[quote=384663:@Dave S]
for i=0 to Array0.ubound
select case i
case 0...19
array1.append array0(i)
case 20...29
array2.append array0(i)
....
end Select
next i
like that?[/quote]
I think thats the idea, but the array sometimes have 300 sometimes 500 sometimes 1000.
I’ll gonna try to divide the number of elements to 20
dim x=ceil(array0.ubound/20)
for i=0 to Array0.ubound
select case i
case 0...x
array1.append array0(i)
case x+1 to 2*x
array2.append array0(i)
....
case >= (19*x)+1
array20.append array0(i)
end Select
next i
may not be 100% syntax correct… but thats the idea.
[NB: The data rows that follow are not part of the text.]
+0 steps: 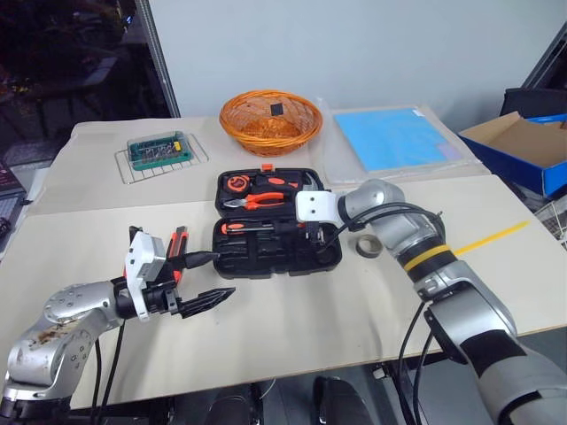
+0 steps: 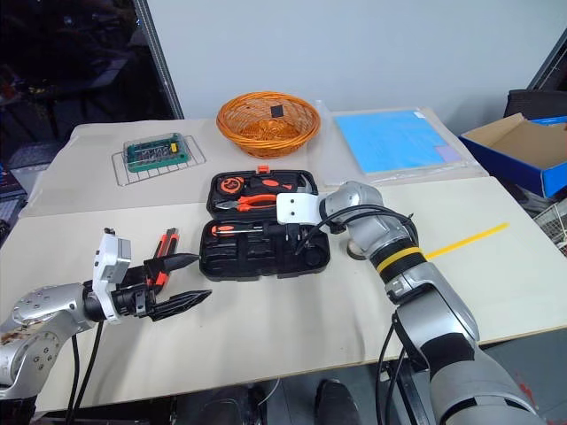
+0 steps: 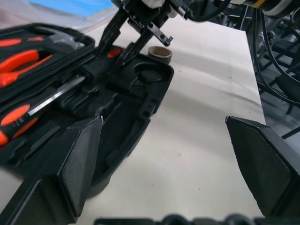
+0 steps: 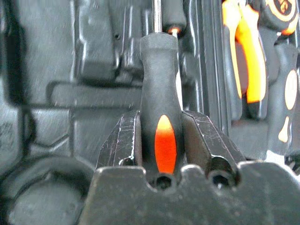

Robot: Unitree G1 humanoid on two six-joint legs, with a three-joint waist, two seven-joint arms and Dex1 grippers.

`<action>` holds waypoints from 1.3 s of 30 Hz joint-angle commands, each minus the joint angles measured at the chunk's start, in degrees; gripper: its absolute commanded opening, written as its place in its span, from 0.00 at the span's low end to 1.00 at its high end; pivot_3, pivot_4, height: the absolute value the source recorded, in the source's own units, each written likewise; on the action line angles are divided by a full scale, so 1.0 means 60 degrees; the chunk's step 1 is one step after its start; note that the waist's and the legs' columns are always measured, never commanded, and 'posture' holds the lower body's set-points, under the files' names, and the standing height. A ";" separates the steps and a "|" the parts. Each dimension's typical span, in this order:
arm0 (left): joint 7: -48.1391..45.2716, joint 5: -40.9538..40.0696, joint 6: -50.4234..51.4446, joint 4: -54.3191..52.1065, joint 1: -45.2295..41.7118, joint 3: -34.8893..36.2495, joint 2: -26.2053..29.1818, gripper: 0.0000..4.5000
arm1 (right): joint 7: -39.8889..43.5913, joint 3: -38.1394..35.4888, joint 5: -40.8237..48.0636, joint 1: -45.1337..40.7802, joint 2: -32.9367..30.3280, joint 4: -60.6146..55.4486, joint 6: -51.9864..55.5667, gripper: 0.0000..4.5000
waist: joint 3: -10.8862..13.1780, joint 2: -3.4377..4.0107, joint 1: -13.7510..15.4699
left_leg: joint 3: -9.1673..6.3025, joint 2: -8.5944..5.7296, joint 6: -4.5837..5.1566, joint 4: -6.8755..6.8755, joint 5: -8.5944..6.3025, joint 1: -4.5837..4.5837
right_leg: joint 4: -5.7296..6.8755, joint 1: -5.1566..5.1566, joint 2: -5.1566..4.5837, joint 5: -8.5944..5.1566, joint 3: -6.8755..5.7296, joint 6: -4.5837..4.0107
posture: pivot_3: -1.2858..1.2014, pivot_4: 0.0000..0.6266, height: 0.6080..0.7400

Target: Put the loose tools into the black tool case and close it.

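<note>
Left eye view: your black tool case (image 1: 276, 232) lies open on the counter (image 1: 292, 310), directly beneath the right fingers (image 4: 161, 140). These are clenched on a long screwdriver (image 4: 159, 93) by its handle, shaft pointing away over the moulded recesses. Align the shaft with its groove before you lower it. Your left fingers (image 1: 203, 280) stand released, just beside the case's near corner; a tape ring (image 1: 369, 245) waits beyond the right fingers.

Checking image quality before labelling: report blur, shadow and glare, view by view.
Right wrist view: black-and-orange screwdriver handle fairly sharp between right gripper, orange-handled pliers behind soft.
Left wrist view: left gripper fingers loom dark, black plastic tool case recesses shadowed.
Head views: evenly lit, no strong glare on beige table.
</note>
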 commanded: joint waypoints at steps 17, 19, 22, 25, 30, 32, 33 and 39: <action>-0.0080 -0.0284 -0.0122 -0.0222 -0.0231 0.0198 0.0153 1.00 | 0.0430 0.0102 -0.0479 0.0152 -0.0573 0.0203 -0.0195 0.21 | 0.0001 -0.0001 0.0012 | -0.0005 -0.0006 -0.0009 -0.0049 0.0007 0.0010 | -0.0001 -0.0005 -0.0001 -0.0010 -0.0003 0.0011 | 0.52 0.24 1.00; -0.0139 -0.0274 -0.0136 -0.0129 -0.0361 0.0151 0.0175 1.00 | 0.0430 0.0093 -0.0527 0.0076 -0.0562 0.0286 -0.0237 0.21 | 0.0001 -0.0001 0.0019 | -0.0006 -0.0007 -0.0012 -0.0059 0.0011 0.0014 | 0.0000 -0.0006 0.0000 -0.0009 -0.0004 0.0014 | 0.52 0.24 1.00; -0.0225 -0.0222 -0.0169 -0.0002 -0.0539 0.0065 0.0173 1.00 | 0.0600 0.0133 -0.0514 0.0064 -0.0472 0.0332 -0.0135 0.21 | 0.0001 -0.0001 0.0025 | -0.0008 -0.0007 -0.0011 -0.0061 0.0013 0.0015 | 0.0000 -0.0002 0.0000 -0.0010 -0.0010 0.0017 | 0.52 0.24 1.00; -0.0275 -0.0183 -0.0187 0.0058 -0.0619 0.0018 0.0145 1.00 | 0.1012 0.0061 -0.0259 0.0137 -0.0306 0.0261 0.0363 0.21 | 0.0001 -0.0001 0.0027 | -0.0008 -0.0008 0.0032 -0.0061 0.0037 0.0016 | -0.0002 0.0000 -0.0001 -0.0012 -0.0010 0.0020 | 0.52 0.24 1.00; -0.0374 -0.0120 -0.0252 0.0158 -0.0645 -0.0032 0.0122 1.00 | 0.1108 -0.0149 -0.0100 0.0280 -0.0445 -0.0115 0.0111 0.64 | 0.0000 -0.0001 0.0045 | -0.0013 -0.0007 0.0033 -0.0067 0.0036 0.0017 | -0.0003 0.0001 0.0000 -0.0015 -0.0014 0.0021 | 0.52 0.24 1.00; -0.0426 -0.0087 -0.0293 0.0221 -0.0635 -0.0028 0.0120 1.00 | 0.1120 -0.0348 0.0106 0.0327 -0.0601 -0.0405 -0.0054 0.71 | 0.0001 -0.0001 0.0056 | -0.0013 -0.0007 0.0033 -0.0070 0.0035 0.0017 | -0.0004 0.0000 -0.0001 -0.0017 -0.0014 0.0023 | 0.52 0.24 1.00; -0.0450 -0.0070 -0.0314 0.0247 -0.0627 -0.0030 0.0115 1.00 | 0.1355 -0.0558 0.0434 0.0361 -0.0657 -0.0647 0.0194 0.71 | 0.0001 -0.0002 0.0073 | -0.0013 -0.0007 0.0033 -0.0071 0.0035 0.0016 | -0.0004 -0.0001 0.0000 -0.0018 -0.0015 0.0023 | 0.52 0.24 1.00; -0.0509 -0.0009 -0.0490 0.0403 -0.0624 -0.0128 0.0054 1.00 | 0.1849 -0.1680 0.1919 0.0538 -0.0758 -0.1252 0.1525 0.60 | 0.0005 -0.0004 0.0122 | -0.0012 -0.0003 0.0035 -0.0072 0.0034 0.0014 | -0.0005 -0.0006 0.0000 -0.0020 -0.0016 0.0022 | 0.52 0.24 1.00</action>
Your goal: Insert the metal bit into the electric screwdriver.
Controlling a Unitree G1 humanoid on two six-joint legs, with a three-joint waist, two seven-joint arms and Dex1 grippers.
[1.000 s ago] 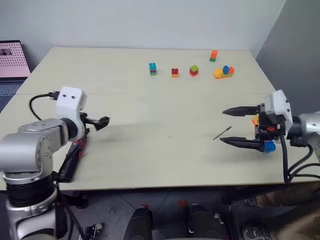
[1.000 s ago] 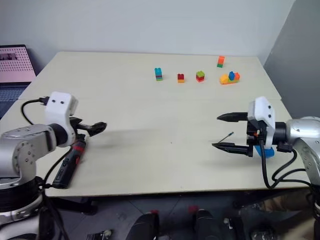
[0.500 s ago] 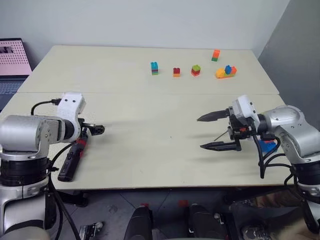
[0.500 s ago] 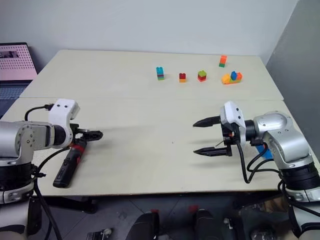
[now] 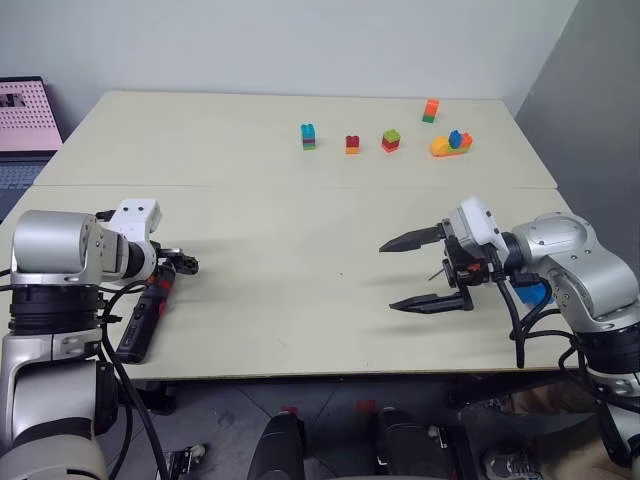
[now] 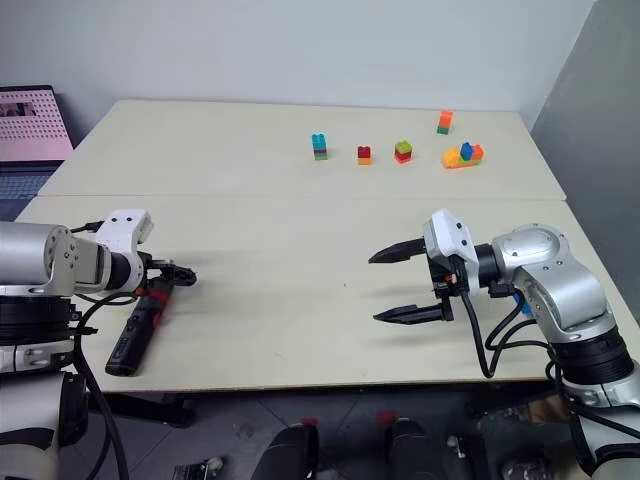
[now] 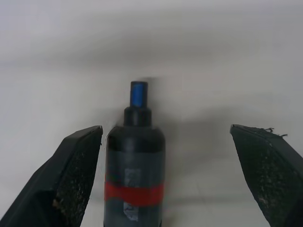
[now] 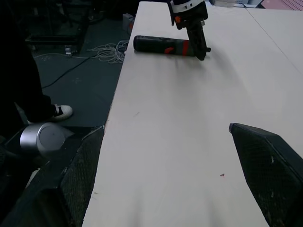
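Observation:
The electric screwdriver (image 5: 143,314), black with a red band, lies on the table's front left, its tip pointing away from the edge. My left gripper (image 5: 186,266) hangs open just above that tip. In the left wrist view its fingers (image 7: 71,179) stand on both sides of the tool (image 7: 135,175), clear of it. My right gripper (image 5: 387,277) hovers open over the right side of the table, pointing left, with nothing between its fingers. The metal bit (image 5: 437,271) lies on the table behind those fingers, near the gripper's body, mostly hidden. The right wrist view shows the screwdriver (image 8: 163,46) far off.
Several coloured toy bricks (image 5: 390,141) stand in a row at the far right of the table. A laptop (image 5: 20,110) sits at the far left edge. A blue block (image 5: 536,293) lies by my right arm. Beyond the table edge, a person's shoe (image 8: 61,111) and floor cables show.
My left gripper has sunk and tilted down onto the screwdriver's tip. My right gripper has moved left, past the bit. Both stayed open. The camera shifted early on.

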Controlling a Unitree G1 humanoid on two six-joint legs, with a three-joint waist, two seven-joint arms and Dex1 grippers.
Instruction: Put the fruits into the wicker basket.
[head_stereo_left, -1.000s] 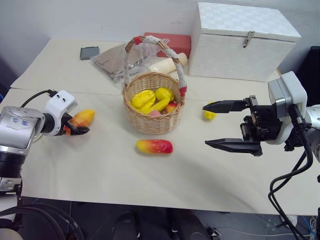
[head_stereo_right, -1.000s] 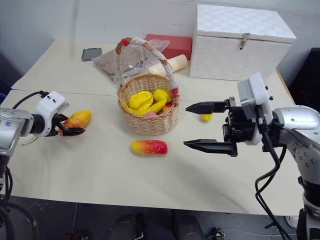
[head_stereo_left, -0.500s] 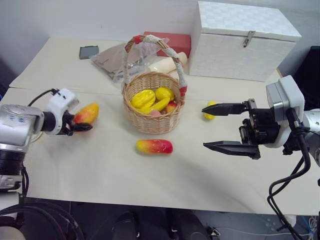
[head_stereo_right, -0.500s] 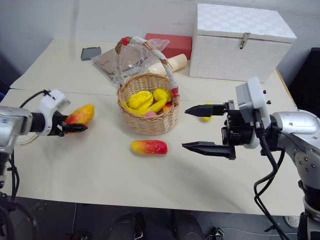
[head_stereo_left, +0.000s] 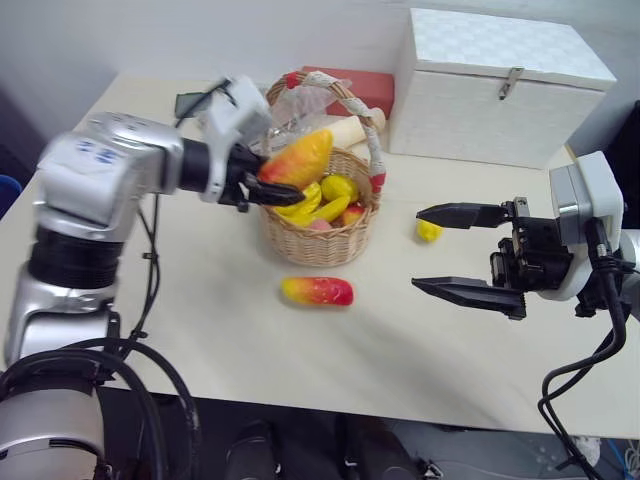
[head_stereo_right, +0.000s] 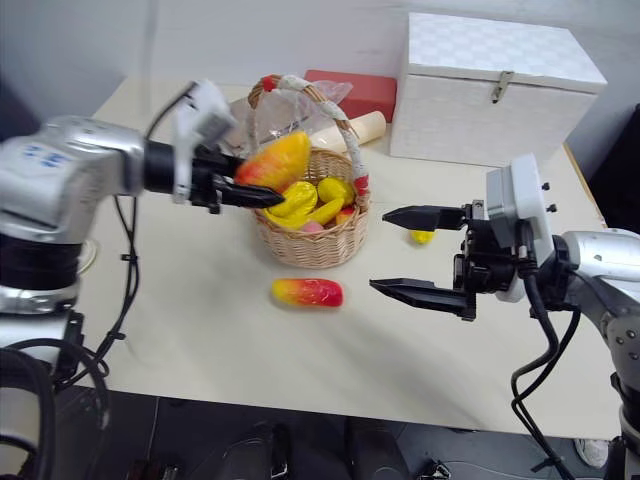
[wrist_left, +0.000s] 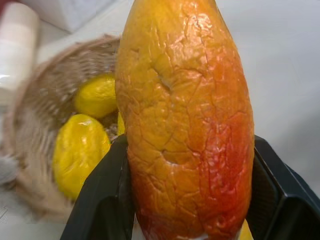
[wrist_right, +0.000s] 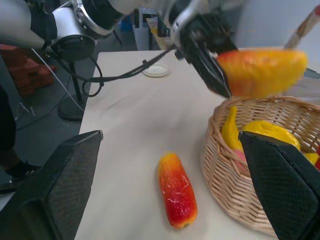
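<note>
Left fingers (head_stereo_left: 262, 186) clamping mango (head_stereo_left: 297, 160) apparently above wicker basket (head_stereo_left: 322, 240), right fingers (head_stereo_left: 463, 248) wide, empty.

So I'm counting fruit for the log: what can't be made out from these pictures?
- The fruit low in the basket: piled up, so no exact count, in both eye views.
- Basket contents in the left wrist view: mostly blocked by the mango in the left gripper.
- Small yellow fruit: partly behind the right gripper.
- Items behind the basket: screened by a plastic bag.
</note>
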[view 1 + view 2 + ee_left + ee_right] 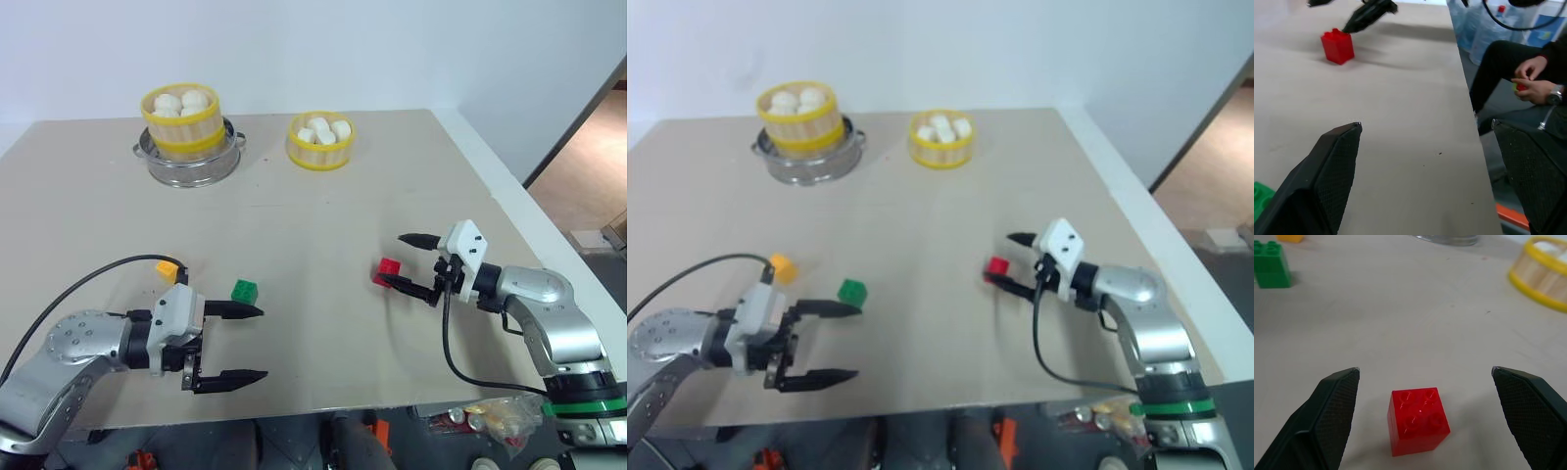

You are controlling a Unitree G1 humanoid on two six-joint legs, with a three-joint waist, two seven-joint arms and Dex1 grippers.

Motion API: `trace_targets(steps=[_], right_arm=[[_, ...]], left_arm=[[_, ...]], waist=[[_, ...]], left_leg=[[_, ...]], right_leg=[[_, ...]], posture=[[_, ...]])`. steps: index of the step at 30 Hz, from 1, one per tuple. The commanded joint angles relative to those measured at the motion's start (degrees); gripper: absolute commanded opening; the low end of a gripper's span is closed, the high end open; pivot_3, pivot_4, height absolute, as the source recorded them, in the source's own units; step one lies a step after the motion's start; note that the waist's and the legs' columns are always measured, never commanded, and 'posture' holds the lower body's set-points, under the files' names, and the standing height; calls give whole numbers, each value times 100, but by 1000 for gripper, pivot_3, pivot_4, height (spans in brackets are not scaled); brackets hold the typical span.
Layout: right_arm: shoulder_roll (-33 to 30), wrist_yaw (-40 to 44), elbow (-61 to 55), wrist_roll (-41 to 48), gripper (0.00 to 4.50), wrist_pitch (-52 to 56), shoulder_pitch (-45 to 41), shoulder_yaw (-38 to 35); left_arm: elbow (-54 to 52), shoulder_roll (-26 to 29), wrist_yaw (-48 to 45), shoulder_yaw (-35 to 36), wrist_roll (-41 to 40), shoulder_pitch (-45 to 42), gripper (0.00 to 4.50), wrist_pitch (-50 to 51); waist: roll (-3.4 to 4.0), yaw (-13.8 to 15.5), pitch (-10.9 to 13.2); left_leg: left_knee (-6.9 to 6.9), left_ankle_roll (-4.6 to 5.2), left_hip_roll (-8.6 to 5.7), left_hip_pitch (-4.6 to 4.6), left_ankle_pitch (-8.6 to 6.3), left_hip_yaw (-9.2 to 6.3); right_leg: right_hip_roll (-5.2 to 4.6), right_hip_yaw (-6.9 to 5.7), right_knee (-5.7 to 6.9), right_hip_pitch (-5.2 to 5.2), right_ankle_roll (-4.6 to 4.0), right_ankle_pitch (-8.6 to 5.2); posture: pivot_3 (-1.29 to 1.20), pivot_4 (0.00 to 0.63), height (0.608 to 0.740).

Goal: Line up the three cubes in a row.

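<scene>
The red cube [389, 269] sits right of centre on the beige table [313, 206], between the wide-open fingers of my right gripper [394, 260] and just ahead of their tips, untouched. In the right wrist view the red cube [1418, 420] shows its studded top between the two black fingers [1327, 406]. The green cube [245, 290] lies at front left, just beyond the upper finger of my open left gripper [263, 343], which points to the right with nothing in it. Behind that hand lies the yellow-orange cube [168, 267].
A yellow-rimmed steamer of buns [181, 117] stands on a metal pot at back left, and another steamer [319, 139] at back centre. The table's right edge [509, 196] runs close to my right arm. A seated person's hands [1533, 85] show past that edge.
</scene>
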Motion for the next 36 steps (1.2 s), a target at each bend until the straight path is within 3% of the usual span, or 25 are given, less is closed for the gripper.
trace_targets(steps=[1, 14, 15, 23, 28, 36], right_arm=[[-85, 362, 384, -109, 4500, -190, -392, 105], [134, 880, 1599, -463, 4500, -456, -977, 501], [173, 876, 1659, -488, 3968, -488, -1011, 508], [302, 1004, 1803, -582, 1298, -423, -1149, 578], [259, 1283, 1805, -622, 1237, -408, -1304, 686], [498, 2236, 1811, -622, 1237, -284, -2279, 1274]], left_arm=[[11, -90, -72, -90, -25, -167, 4417, 36], [-407, -163, 334, 57, 22, 272, 4417, 205], [-429, -163, 374, 76, 21, 295, 4500, 219], [-544, -168, 592, 142, 7, 369, 4500, 278], [-580, -266, 758, 259, 13, 451, 4500, 185], [-692, -975, 1678, 617, 267, 864, 4500, -145]], waist=[[0, -4, 0], [0, -17, 0], [0, -17, 0], [0, -17, 0], [1, -22, 0], [2, -81, 1]], left_leg=[[0, 3, 4, 0, -2, 0], [6, 8, 12, 7, -4, 11], [7, 7, 12, 8, -4, 11], [10, 6, 12, 9, -2, 13], [10, 6, 13, 12, -2, 15], [11, 6, 16, 23, -2, 29]], right_leg=[[5, 1, 0, -1, 0, 0], [19, 22, 9, -4, -11, 4], [19, 22, 10, -4, -12, 4], [21, 26, 12, -3, -13, 9], [23, 28, 12, -3, -5, 14], [26, 43, 19, -2, -12, 17]], posture=[[0, 150, 740], [0, 150, 740], [0, 150, 740], [0, 150, 740], [0, 150, 740], [0, 150, 740]])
It looks like I understand the goal differently. I think what he needs:
go from 1 array to 20
have between 200 and 300 elements in the 1 array, not exact number
create 20 arrays with same number of elements
Maybe it will work if you:
get a value of Array0.Ubound / 20
use the whole part (maybe add 1 to that)
do the for i=0 to Array0.Ubound and check if i / value is less than 1, then put that in array1, if it is 1.0 and less than 2, put in array2
Edit: Dave is fast answering and helping, thanks. I think is easier to look at his code than trying to make sense of what I wrote (even if they are the same idea)
for i=0 to array0.ubound
indx=i mod 20
select case indx
case 0
array1.append array0(i)
case 1
array2.append array0(i)
....
case 19
array20.append array0(i)
end select
next i
[quote=384683:@Dave S]for i=0 to array0.ubound
indx=i mod 20
select case indx
case 0
array1.append array0(i)
case 1
array2.append array0(i)
…
case 19
array20.append array0(i)
end select
next i[/quote]
Men you are a Genius
So in this case the Main Array has 2,877 elements
and was spliced to the 20 arrays.